Diabetes Dateline
Winter 2009
NIH News
National Children’s Study Begins Recruiting Volunteers

Recruitment for the pilot testing phase of the National Children’s Study began in January 2009 at the University of North Carolina in Chapel Hill, NC, and the Mount Sinai School of Medicine in Queens, NY—two of seven vanguard study centers. When fully operational, the study will comprise about 40 study centers, recruiting volunteers from 105 study locations throughout the United States.
The National Children’s Study will follow a representative national sample of 100,000 children from before birth to age 21 to investigate factors influencing the development of such conditions as autism, cerebral palsy, learning disabilities, birth defects, asthma, obesity, and diabetes.
“The principal benefit of a large-scale, long-term study like the National Children’s Study is that it will uncover important health information at virtually every phase of life,” said Duane Alexander, M.D., director of the Eunice Kennedy Shriver National Institute of Child Health and Human Development (NICHD), one of a consortium of federal agencies implementing the study. Also involved are the National Institute of Environmental Health Sciences, the Centers for Disease Control and Prevention, and the U.S. Environmental Protection Agency.
The study centers will recruit participants; collect genetic, biological, and environmental samples; and compile statistical information for study analyses on the relationships between health, genetics, and the environment. The centers consist of universities, hospitals, health departments, and private companies or represent collaborations between these kinds of organizations.
All-encompassing
“The National Children’s Study will encompass a nationally representative sample, designed to be a composite of the U.S. population,” said Alexander. “It will include children throughout the United States, from rural, urban, and suburban areas, from all income and educational levels, and from all racial groups.”
Five more vanguard study centers are scheduled to begin recruitment for additional pilot testing in April 2009. If congressional funding is received as anticipated, the remaining study centers will begin the first wave of recruitment in the summer of 2010.

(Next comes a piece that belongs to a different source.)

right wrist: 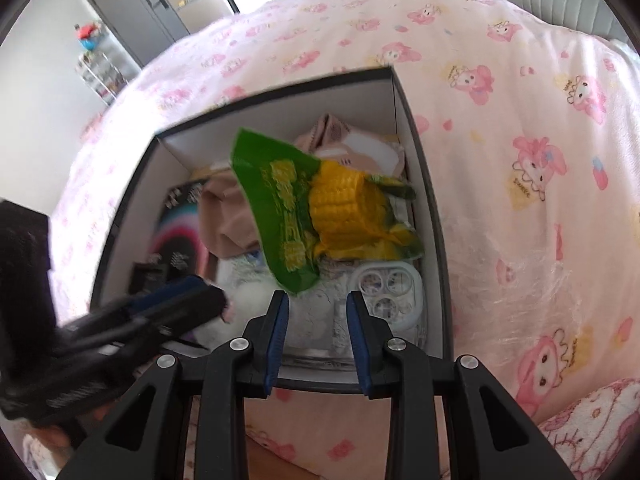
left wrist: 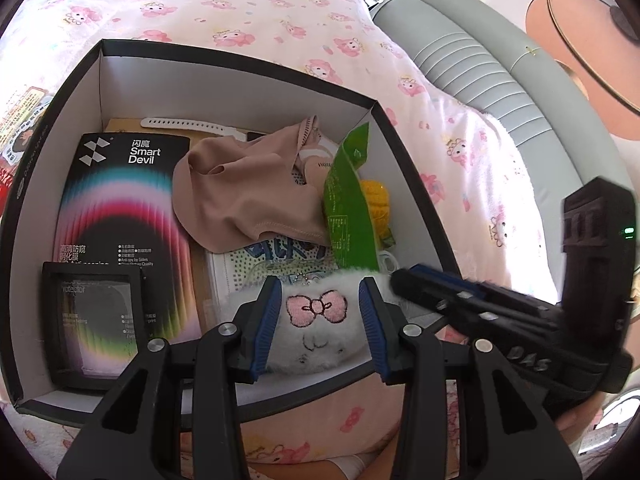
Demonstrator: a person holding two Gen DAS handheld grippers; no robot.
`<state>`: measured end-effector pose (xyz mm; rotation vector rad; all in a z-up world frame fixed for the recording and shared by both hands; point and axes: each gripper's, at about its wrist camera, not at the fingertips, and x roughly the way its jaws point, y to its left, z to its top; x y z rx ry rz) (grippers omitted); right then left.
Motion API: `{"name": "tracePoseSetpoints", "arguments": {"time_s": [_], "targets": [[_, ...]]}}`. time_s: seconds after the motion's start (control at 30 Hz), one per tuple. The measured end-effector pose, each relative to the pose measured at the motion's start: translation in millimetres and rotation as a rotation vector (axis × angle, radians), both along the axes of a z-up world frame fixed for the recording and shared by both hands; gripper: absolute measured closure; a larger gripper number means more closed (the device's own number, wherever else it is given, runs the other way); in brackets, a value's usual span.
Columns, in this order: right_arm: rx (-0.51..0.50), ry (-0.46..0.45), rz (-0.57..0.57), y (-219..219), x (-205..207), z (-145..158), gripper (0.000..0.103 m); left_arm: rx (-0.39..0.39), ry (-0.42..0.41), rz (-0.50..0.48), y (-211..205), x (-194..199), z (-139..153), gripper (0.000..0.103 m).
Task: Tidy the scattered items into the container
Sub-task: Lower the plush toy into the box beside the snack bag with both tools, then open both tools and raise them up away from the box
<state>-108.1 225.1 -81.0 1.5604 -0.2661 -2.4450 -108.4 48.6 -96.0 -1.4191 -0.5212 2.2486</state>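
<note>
On the bed, box dead ahead: I'm steering both tongs over a black box with white walls, set on the pink cartoon-print blanket.
Box, left side: Smart Devil card pack lies flat, long axis near-to-far; a small black screen-protector box stands at the near left corner.
Box, middle: tan cloth bunched over other bits; a white strap lies along the far wall.
Left tongs: jaws about half open, straddling a fluffy white plush with a pink bow, at the near wall. Pads look to rest against its fur; I can't tell whether they grip it firmly.
Box, right side: green corn packet leans on the pile, long axis tilted far-left to near-right; knitted yellow corn beside it.
Right tongs: jaws partly open, empty, hovering over a clear phone case at the near right corner.
Progress: I judge nearly done. Most items are in the box; I see nothing loose on the blanket nearby.
Left to do: release the plush, clear both tongs.
</note>
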Motion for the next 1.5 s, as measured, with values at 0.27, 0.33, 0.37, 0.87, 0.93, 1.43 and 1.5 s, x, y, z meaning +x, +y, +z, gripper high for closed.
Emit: {"name": "tracePoseSetpoints", "arguments": {"time_s": [0.27,0.33,0.37,0.87,0.93,1.43,1.5], "targets": [[0.076,-0.007,0.067,-9,-3,-5,0.077,-0.036,-0.051,-0.007,7,-10,-13,0.062],[0.095,-0.027,0.062,-10,-5,-10,0.077,-0.050,-0.048,-0.017,11,-9,-14,0.062],[0.112,-0.022,0.060,-10,-6,-11,0.077,-0.055,-0.045,-0.019,12,-9,-15,0.062],[0.209,0.086,-0.040,-3,8,18,0.062,-0.123,0.129,0.125,-1,15,26,0.030],[0.202,0.134,-0.060,-1,15,35,0.057,-0.200,0.208,0.151,-1,25,49,0.019],[0.182,0.362,-0.135,6,85,127,0.027,-0.330,0.405,0.267,-3,103,148,0.001],[0.187,0.383,-0.130,6,93,131,0.027,-0.346,0.407,0.272,0,110,153,0.001]]}}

Although the study can be expected to provide information throughout its duration, information about early life disorders and conditions is expected within the next few years. Because the study will enroll pregnant women and, in some cases, women who are not yet pregnant, study scientists hope to identify a range of early life factors that influence later development.
“With more than 100,000 participants, we believe the National Children’s Study will be the largest study of pregnant women ever conducted in the United States,” said National Children’s Study Director Peter Scheidt, M.D., M.P.H. “We expect the study to yield information on a variety of pregnancy- and birth-associated conditions.”
Additional information about the National Children’s Study is available from www.nationalchildrensstudy.gov. For a chart of the funded study centers and their corresponding locations, go to www.nichd.nih.gov/centers2008/upload/centers2008.pdf.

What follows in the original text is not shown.